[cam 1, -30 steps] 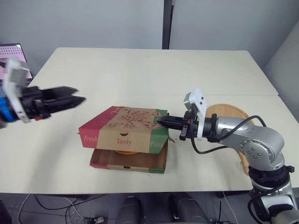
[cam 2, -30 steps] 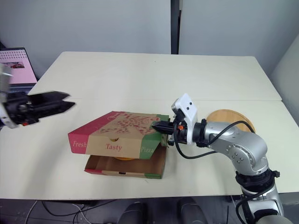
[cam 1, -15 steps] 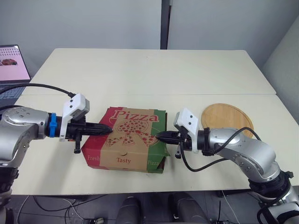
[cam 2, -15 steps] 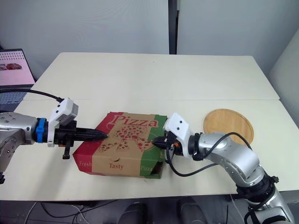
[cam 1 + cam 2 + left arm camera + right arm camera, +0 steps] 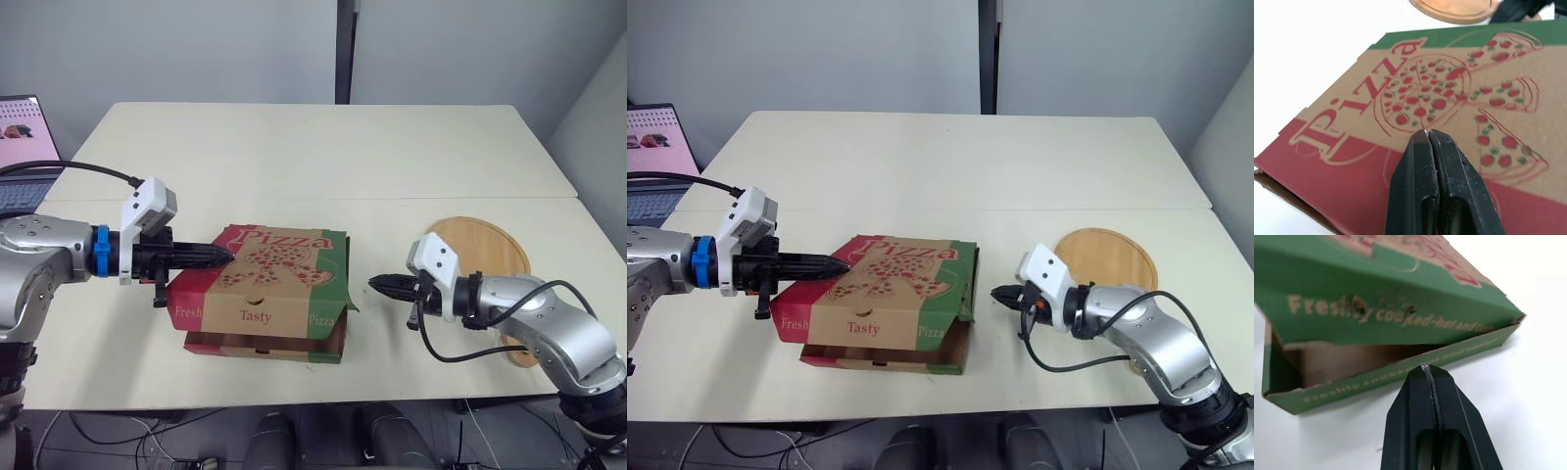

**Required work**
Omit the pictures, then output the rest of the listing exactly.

**Output**
[cam 1, -30 steps] 
[cam 2, -30 steps] 
[cam 1, -15 steps] 
[cam 2, -15 steps] 
[cam 1 + cam 2 + left arm camera + right arm camera, +0 steps] 

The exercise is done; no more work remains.